Columnstore index for MS SQL SERVER

Columnstore is the most popular storage tech within big data. We must have already heard parquet, delta lake. They are both columnstore format which brings 10x times compress ratio and super faster query speed to analytic work. SQL server, one of fastest evolving relation database, also provides columnstore index with multiple optimizations.

Loading into a clustered columnstore index
Figure 1: Columnstore index compress the data by column oriented. And optimized by deltastore. It can reach 10x times compression and 100x times query speed.

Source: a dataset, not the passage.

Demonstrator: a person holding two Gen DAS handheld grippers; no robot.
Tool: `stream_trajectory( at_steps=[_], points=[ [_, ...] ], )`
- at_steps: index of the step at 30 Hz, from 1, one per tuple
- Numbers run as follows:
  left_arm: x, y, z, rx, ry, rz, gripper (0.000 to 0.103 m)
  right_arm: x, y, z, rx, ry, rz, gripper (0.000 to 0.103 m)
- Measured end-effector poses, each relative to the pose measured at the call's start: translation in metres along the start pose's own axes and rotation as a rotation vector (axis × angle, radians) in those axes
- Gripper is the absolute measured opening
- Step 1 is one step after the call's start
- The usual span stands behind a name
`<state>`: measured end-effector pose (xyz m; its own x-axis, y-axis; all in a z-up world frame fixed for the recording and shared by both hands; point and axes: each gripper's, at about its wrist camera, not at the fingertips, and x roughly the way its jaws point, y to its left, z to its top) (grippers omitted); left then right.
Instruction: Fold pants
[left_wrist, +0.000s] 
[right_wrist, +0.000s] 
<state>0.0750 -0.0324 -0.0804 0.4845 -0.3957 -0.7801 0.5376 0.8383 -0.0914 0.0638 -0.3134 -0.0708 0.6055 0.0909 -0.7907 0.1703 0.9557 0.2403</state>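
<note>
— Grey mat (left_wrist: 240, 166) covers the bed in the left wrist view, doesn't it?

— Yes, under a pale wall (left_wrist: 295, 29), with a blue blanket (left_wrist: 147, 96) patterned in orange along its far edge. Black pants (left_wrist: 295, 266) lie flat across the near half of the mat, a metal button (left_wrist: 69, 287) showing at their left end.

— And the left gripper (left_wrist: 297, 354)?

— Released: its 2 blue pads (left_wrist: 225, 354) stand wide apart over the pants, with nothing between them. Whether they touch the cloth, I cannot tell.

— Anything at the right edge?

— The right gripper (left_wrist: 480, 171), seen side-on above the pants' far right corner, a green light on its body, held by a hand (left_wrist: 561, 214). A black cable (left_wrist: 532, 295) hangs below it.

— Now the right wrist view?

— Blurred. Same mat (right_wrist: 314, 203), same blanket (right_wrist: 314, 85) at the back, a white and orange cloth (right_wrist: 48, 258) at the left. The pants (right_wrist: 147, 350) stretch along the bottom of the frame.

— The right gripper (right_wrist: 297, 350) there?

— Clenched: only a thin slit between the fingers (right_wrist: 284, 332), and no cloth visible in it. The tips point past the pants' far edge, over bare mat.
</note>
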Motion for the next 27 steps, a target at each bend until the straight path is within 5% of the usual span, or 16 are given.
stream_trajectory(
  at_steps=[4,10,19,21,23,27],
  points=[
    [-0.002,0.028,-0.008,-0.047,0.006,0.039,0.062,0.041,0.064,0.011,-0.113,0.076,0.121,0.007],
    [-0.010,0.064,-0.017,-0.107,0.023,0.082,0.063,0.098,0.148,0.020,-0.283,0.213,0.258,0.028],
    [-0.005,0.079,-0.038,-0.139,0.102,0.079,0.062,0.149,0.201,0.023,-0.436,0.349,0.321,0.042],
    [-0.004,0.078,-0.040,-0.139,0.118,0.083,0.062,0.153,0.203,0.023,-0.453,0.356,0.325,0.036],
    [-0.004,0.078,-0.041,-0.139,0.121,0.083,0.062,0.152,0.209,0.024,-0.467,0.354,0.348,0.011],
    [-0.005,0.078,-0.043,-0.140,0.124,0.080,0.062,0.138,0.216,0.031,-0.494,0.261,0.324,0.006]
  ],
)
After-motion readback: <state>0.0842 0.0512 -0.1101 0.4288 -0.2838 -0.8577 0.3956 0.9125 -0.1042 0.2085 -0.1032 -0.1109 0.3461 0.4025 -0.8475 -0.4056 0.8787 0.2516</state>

SQL server provides clustered and non-clustered columnstore index. Delta store is a clustered B-tree index used only with columnstore index automatically. It stores rows until the number of rows reaches a threshold(~1048576 rows) them moved data into columnsotre, and set state from Open to Closed. I will show you at the end of this article.

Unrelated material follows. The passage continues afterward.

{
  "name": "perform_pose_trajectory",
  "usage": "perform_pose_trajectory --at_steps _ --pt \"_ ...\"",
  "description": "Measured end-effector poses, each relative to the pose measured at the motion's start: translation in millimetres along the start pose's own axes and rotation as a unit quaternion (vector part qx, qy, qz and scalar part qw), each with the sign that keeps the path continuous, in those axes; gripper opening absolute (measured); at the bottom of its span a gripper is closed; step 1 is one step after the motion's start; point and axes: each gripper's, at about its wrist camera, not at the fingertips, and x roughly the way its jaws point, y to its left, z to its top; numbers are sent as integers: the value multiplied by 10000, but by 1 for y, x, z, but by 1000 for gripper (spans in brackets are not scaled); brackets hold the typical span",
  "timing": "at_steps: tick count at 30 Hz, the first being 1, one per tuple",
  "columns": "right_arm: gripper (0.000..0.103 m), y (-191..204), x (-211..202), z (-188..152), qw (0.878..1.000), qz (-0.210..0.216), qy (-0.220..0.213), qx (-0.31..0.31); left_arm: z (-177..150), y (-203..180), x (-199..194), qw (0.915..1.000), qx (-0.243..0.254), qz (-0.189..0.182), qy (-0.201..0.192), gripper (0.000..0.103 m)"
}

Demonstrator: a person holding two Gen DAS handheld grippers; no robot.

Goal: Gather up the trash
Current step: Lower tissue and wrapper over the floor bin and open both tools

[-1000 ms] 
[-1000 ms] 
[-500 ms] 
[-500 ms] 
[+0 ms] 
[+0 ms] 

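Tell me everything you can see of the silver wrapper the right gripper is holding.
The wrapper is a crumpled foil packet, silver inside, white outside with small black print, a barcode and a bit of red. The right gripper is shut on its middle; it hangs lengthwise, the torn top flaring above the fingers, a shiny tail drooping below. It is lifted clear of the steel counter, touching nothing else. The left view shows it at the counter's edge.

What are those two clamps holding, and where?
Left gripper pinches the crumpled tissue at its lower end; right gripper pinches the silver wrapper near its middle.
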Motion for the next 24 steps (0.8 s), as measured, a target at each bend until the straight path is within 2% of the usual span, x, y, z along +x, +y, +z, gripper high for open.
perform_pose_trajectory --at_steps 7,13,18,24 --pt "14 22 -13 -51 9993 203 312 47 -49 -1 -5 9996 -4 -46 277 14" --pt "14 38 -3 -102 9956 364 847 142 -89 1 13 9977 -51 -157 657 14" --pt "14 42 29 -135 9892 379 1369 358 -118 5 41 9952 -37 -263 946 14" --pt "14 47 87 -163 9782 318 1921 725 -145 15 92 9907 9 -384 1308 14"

Clustered columnstore index

  • Primary storage method for the entire table
  • All columns are included, there is no keys.
  • can only combined with non-clustered B-tree index to speed up
    • queries that search for specific values or small ranges of values.
    • updates and deletes of specific rows
  • usually for fact table or large dimension tables

Non-clustered columnstore index

  • We can indicate which columns to be indexed, usually for frequently used columns.
  • requires extra storage to store a copy of columns in the index(~10%)
  • can be combined with other index.

How to choose columnstore index?

Microsoft already provided the conventions on his document.

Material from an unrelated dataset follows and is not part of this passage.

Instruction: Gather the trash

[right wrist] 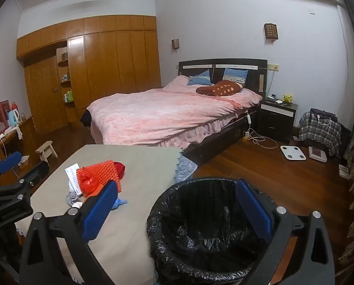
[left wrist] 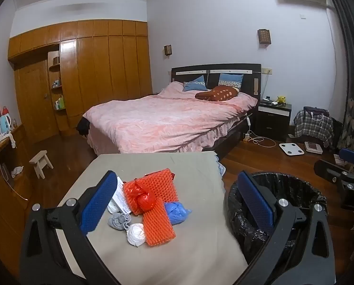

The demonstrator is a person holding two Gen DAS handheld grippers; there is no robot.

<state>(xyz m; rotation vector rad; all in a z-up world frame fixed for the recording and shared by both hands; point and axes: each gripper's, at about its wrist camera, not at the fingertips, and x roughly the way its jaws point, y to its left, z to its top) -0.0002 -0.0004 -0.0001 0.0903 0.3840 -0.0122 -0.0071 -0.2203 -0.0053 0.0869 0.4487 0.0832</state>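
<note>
Left claw (left wrist: 177, 201) and right claw (right wrist: 177, 207) tilted slightly downward, jaws wide open, empty. Trash pile (left wrist: 150, 204) on desk (left wrist: 177, 249) just beyond left claw; bin (right wrist: 200, 232) under right claw.

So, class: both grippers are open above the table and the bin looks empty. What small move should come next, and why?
Probably lower the left gripper onto the orange foam net. Its open jaws already frame the trash pile; nothing is held, and the bin stands just beside the table.

The black left gripper with blue ridged pads (left wrist: 177, 201) was tilted slightly downward, jaws spread wide and empty. The matching black right gripper (right wrist: 177, 201) sat likewise, gaping, holding nothing.
</note>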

Figure 2: Choose the best columnstore index for your needs

I would recommend use columnstored index for most of OLAP work, as we need fast query without much delete/update tasks.

How to delete large size of data from columnstore table

Although Microsoft doesn’t suggest us to delete more than 10% data from columnstore table, there is still have chance we have to. In this case, I summarized some of my experience.

| Delete from columnstore is a soft delete

If you tried to delete rows from columnstore table, you will not actually delete the data, but sql server will mark this row as deleted.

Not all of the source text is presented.